Abuse is an arena that needs to be emotionally charged. This is something that we need to be angry about. Oh, not angry all the time and in every discussion – some people just need to hear the facts about abuse and how victims are being dealt great injustice in our churches. But I am talking about people who actively, stubbornly, and often arrogantly push injustice and oppression onto victims through their Pharisaical and “lording it over” attitude.
Yes, I have an example. The “permanence view” of marriage.
When I read a book or hear a church leader or someone like that teaching and writing and insisting that the Bible teaches that marriage cannot be broken for any reason, that even if a spouse leaves and marries another, the wronged party cannot remarry as long as that spouse is still alive, and that if they do file the divorce papers, for example, for ANY reason, or if they remarry while the ex-spouse is still alive (even thought that ex is the one who departed the marriage), then they are subject to church discipline – I get angry. And if I ever get into a debate with one of these types and they are hard-headed and arrogant, then I am going to right out tell them that what they are teaching is wicked and that it is oppressing the weak and they are lording it over Jesus’ people. This is no mere cool, objective, academic debate issue.
Think about it. Church leaders who embrace this permanence business exalt themselves above many, many other godly men and women in the history of the church and in the present church who reject that position. Yet the permanence guys insist they are right. In fact, they are so confident that they are right that they are willing to label any member of their church who divorces or remarries as an unrepentant sinner who must be ex-communicated from their church. If that is not lording it over the flock, then I don’t know what is. Think it through carefully. What must go on in a church leader’s mind for him to be willing to enforce this on people? And to teach it from their pulpit as being the only true interpretation of the difficult issue of marriage, divorce, and remarriage? I conclude that it takes tremendous arrogance mixed with at least a sprinkling of the spirit of Diotrephes (3 John).

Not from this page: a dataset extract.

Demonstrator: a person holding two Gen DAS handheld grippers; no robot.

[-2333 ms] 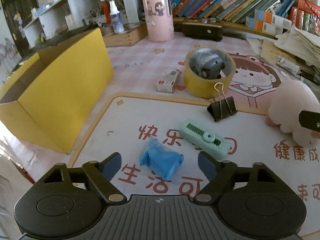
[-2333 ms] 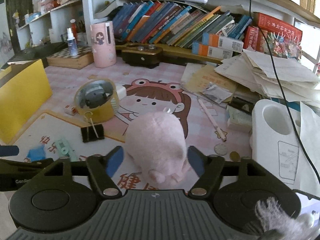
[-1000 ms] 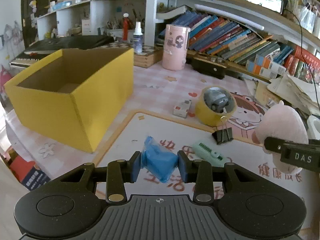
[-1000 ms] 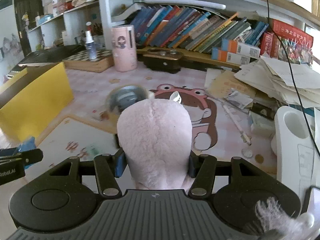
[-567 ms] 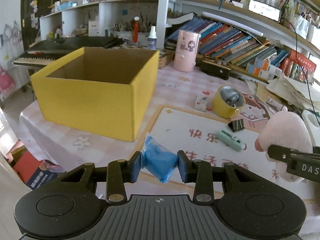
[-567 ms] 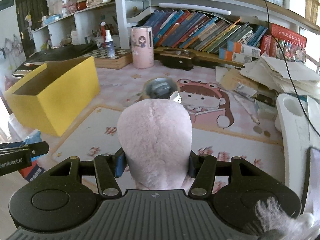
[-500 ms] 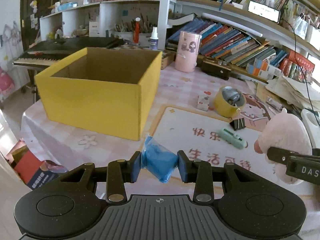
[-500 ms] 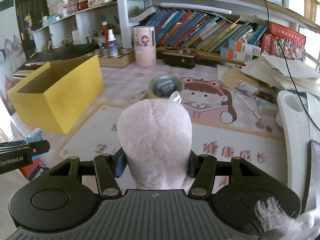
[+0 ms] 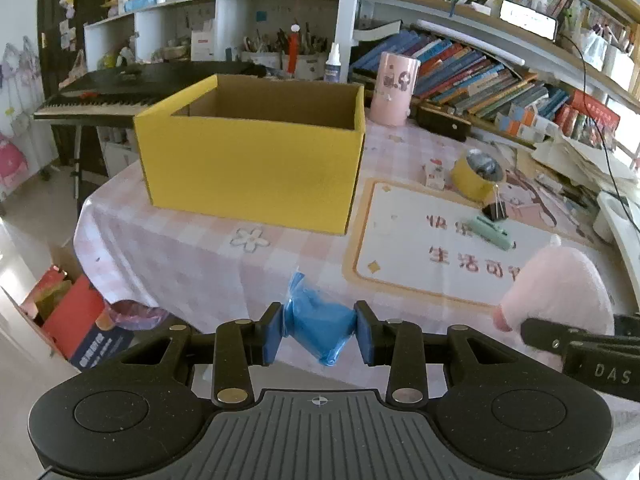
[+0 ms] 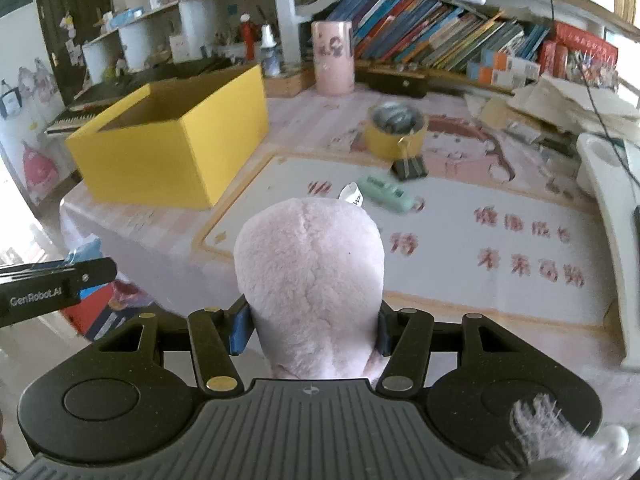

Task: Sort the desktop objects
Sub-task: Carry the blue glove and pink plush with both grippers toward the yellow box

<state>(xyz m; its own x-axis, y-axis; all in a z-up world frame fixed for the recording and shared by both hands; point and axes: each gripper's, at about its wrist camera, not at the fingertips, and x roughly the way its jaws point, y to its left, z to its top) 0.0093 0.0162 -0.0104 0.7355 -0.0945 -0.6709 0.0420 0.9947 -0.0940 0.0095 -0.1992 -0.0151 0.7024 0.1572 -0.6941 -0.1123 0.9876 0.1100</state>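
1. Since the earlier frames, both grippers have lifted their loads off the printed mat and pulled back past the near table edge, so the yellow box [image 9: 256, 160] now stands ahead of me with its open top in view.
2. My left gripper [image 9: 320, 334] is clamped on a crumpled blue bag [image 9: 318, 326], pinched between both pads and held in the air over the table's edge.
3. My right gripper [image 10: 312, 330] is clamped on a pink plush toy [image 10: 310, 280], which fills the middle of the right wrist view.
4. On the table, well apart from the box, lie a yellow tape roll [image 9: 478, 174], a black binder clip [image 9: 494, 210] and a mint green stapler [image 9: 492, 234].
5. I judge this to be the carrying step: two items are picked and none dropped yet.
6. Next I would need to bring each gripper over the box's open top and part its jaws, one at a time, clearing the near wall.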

“Oh, but that is too harsh, Jeff. You need to be more like Christ here and not be so emotional or angry. That’s not very scholarly.” Really? I simply give this as my answer:
Matthew 23:1-7 Then Jesus said to the crowds and to his disciples, (2) “The scribes and the Pharisees sit on Moses’ seat, (3) so practice and observe whatever they tell you — but not what they do. For they preach, but do not practice. (4) They tie up heavy burdens, hard to bear, and lay them on people’s shoulders, but they themselves are not willing to move them with their finger. (5) They do all their deeds to be seen by others. For they make their phylacteries broad and their fringes long, (6) and they love the place of honor at feasts and the best seats in the synagogues (7) and greetings in the marketplaces and being called rabbi by others.Matthew 23:23-24 “Woe to you, scribes and Pharisees, hypocrites! For you tithe mint and dill and cumin, and have neglected the weightier matters of the law: justice and mercy and faithfulness. These you ought to have done, without neglecting the others. (24) You blind guides, straining out a gnat and swallowing a camel!
Cool? Non-emotional? Respectful of the opponent? No way. What, are we going to say? That Christ wasn’t very Christian here?

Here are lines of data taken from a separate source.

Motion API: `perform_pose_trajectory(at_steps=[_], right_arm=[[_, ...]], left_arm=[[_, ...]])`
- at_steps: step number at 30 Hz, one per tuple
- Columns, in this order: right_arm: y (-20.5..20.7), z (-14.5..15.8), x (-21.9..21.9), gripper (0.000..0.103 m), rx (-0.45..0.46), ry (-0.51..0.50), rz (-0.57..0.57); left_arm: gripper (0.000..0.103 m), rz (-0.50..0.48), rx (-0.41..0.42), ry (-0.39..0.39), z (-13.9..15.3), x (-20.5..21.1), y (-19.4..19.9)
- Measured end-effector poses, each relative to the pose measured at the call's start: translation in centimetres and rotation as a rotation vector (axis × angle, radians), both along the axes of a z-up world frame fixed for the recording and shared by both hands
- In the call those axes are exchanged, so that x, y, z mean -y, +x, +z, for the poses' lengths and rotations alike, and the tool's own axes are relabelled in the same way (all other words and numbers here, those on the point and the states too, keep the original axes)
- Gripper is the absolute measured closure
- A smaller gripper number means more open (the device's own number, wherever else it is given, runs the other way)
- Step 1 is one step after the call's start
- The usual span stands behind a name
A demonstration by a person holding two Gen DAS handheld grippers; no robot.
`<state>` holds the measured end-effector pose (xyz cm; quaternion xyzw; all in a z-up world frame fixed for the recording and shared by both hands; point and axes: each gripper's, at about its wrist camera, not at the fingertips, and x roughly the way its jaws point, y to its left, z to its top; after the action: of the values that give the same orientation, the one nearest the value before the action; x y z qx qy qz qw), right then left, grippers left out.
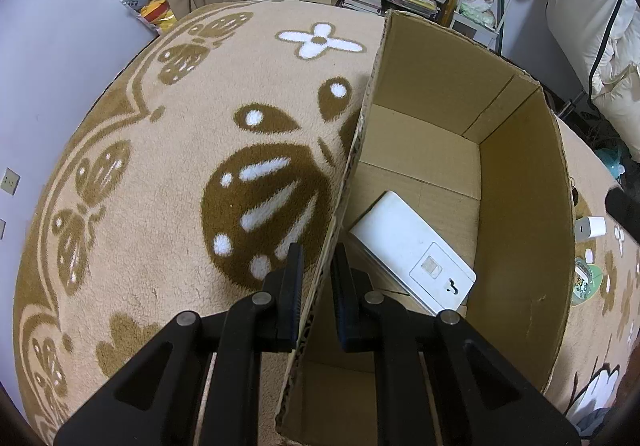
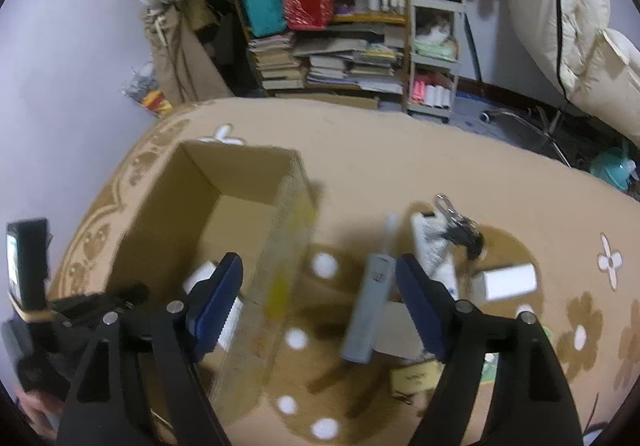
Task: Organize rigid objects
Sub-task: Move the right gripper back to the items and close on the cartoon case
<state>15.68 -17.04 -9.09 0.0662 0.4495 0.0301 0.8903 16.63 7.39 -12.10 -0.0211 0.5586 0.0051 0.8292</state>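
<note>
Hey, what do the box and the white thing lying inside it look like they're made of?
The box looks like plain brown corrugated cardboard, matte: fluting shows along its cut top edge, which sits between the jaws of the left gripper. The white thing looks like smooth moulded plastic with a slight sheen, rounded corners and a keyhole slot; probably a hard shell.

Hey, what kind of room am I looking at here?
Probably a lived-in bedroom or spare room used for storage. A wooden bookshelf crammed with stacked books and bags stands against the wall, a beige carpet with brown butterfly and flower patterns covers the surface below, and white bedding hangs at the right.
</note>
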Motion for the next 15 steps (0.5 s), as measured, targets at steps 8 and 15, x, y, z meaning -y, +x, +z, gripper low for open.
perform_pose_trajectory(at_steps=[8, 15], right_arm=[[-1.6, -2.4, 4.1, 0.011, -0.052, 0.015, -0.062], [-3.3, -4.8, 8.4, 0.011, -0.089, 0.043, -0.176]], left_arm=[[0.09, 0.0, 0.001, 0.003, 0.0, -0.1, 0.0], [0.09, -0.004, 0.004, 0.01, 0.1, 0.1, -0.3]])
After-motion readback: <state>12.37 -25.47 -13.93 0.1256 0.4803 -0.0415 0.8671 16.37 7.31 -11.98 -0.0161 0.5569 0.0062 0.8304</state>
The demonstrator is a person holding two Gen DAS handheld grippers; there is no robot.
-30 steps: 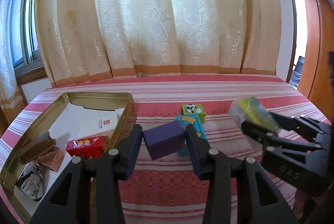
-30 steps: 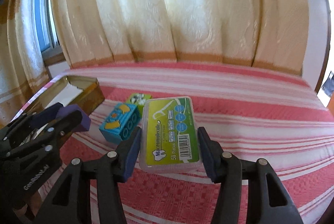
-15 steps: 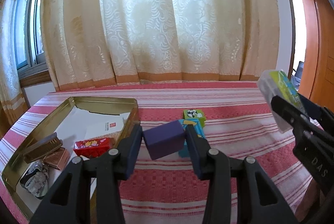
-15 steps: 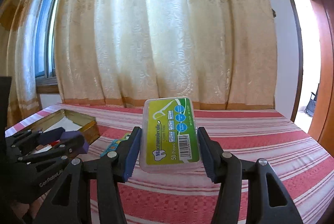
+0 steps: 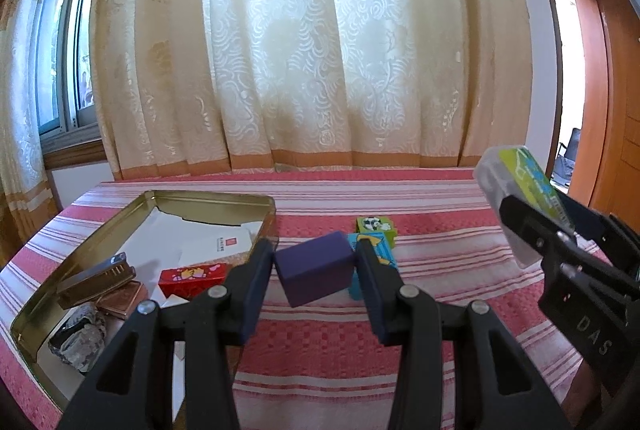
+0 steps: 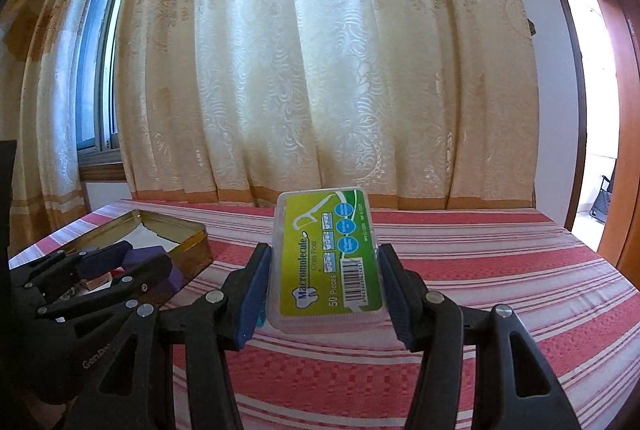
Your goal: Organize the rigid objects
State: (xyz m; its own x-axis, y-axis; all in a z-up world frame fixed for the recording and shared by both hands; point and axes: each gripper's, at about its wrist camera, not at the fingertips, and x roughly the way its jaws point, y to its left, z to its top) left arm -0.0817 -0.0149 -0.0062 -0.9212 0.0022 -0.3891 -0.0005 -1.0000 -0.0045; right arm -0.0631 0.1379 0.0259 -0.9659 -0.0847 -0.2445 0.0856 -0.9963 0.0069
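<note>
Left claw (image 5: 316, 270) clamped on a purple rectangular foam block (image 5: 314, 269), held above the red-striped counter (image 5: 440, 238) beside the open gold metal tin (image 5: 208, 198). Right claw (image 6: 324, 286) gripping a clear plastic floss-pick box with green label (image 6: 326, 258). Blue patterned box (image 5: 378, 250) mostly hidden behind block and claw. Tin's near contents hard to make out.

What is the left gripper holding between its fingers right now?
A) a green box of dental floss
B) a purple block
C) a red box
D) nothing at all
B: in the left wrist view the left gripper has its fingers pressed on either side of the purple block, lifted above the striped cloth; the green floss box is in the right gripper.
</note>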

Now, you might be thinking – “boy, but are these fellows who teach the permanence view of marriage really to be labeled by us as being of the same ilk as those Pharisees Jesus blasted? Are we saying that they preach, but do not practice? That they tie up heavy burdens and lay them on people all the while refusing to carry that burden themselves? Are we claiming that they love to be….first?”
Well, just think it through again. What kind of person does it take to preach and teach that the Bible forbids divorce for ANY reason, and that re-marriage is adultery (if an ex-spouse is still living), and THEN to make those teachings binding, upon pain of ex-communication? What kind of person does it take to elevate oneself to that kind of position? Think about it long enough and you will have your answer. And you will be ticked off.
That kind of person is one who has placed himself in place of Christ and against Christ. It’s the’A’ word…in my opinion.
Thank you. A position taken on anything that has enabled and perpetuated injustice, oppression, or abuse– and touted as “biblical” and God’s will, no less– communicates the heart of God toward the wounded. God is not coolly academic and neutral toward the vulnerable, oppressed, abused or wounded.